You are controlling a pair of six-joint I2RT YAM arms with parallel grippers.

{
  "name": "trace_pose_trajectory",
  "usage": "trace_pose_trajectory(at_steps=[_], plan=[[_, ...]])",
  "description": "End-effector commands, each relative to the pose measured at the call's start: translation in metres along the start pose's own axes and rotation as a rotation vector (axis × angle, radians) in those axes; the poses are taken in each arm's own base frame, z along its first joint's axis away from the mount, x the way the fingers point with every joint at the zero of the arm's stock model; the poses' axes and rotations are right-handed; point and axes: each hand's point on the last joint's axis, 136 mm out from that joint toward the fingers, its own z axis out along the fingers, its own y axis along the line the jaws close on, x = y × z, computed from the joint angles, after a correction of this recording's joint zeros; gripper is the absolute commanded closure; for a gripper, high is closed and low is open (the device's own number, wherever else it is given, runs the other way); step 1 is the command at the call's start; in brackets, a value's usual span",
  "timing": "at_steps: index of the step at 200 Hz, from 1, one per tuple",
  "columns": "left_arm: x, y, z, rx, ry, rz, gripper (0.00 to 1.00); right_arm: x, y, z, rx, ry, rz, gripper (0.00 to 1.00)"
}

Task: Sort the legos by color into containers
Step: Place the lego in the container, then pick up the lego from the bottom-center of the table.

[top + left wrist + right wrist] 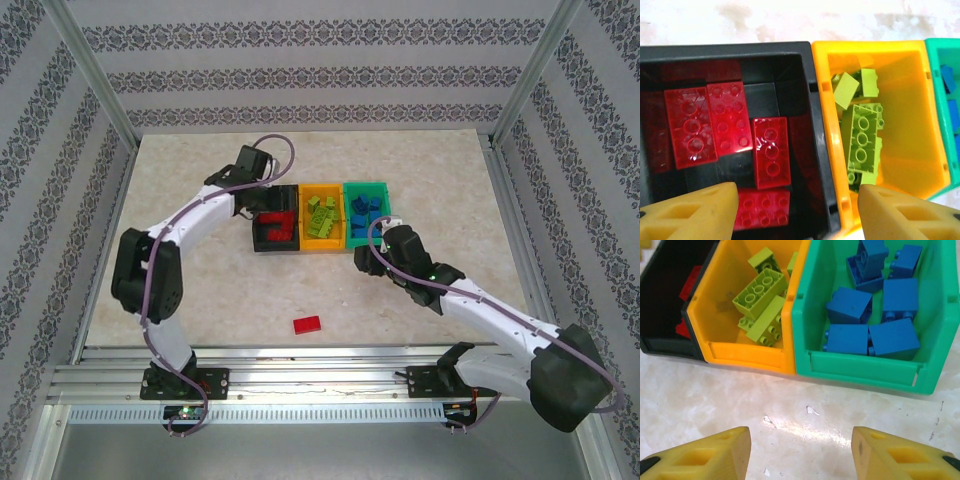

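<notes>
Three bins stand side by side at mid-table: a black bin [293, 246] with several red bricks [728, 116], an orange bin [303, 220] with lime green bricks [862, 142], and a green bin [385, 187] with several blue bricks [867, 320]. One red brick [307, 323] lies alone on the table toward the near edge. My left gripper [795, 210] hangs open over the black bin, empty. My right gripper [800, 452] is open and empty above bare table just in front of the orange bin [742, 352] and green bin [860, 371].
A metal frame with patterned walls surrounds the marble-look table [200, 200]. Both arm bases sit on a rail [320, 385] at the near edge. The right arm [480, 310] stretches diagonally across the right side toward the bins.
</notes>
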Motion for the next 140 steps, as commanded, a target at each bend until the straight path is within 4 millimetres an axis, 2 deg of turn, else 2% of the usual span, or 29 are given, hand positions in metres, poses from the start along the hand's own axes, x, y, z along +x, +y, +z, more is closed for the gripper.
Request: trace_pose_trajectory(at_steps=[1,45,76,114,140], plan=[[-0.007,-0.004,-0.018,0.027,-0.083,0.017,0.36,-0.007,0.006,0.002,-0.021,-0.001,0.017,0.44],[0.023,0.002,-0.030,0.046,-0.085,0.016,0.36,-0.003,0.011,0.007,-0.037,0.031,0.023,0.43],[0.042,0.008,-0.041,0.032,-0.071,0.032,0.36,0.008,0.018,0.013,-0.062,0.085,0.017,0.43],[0.064,0.018,-0.043,0.015,-0.039,0.018,0.36,0.026,0.052,0.021,-0.153,0.154,-0.053,0.43],[0.074,0.023,-0.043,0.015,-0.050,-0.008,0.36,0.051,0.087,0.023,-0.211,0.266,-0.249,0.43]])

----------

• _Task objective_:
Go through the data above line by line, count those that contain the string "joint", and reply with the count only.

• _Result for this task_:
2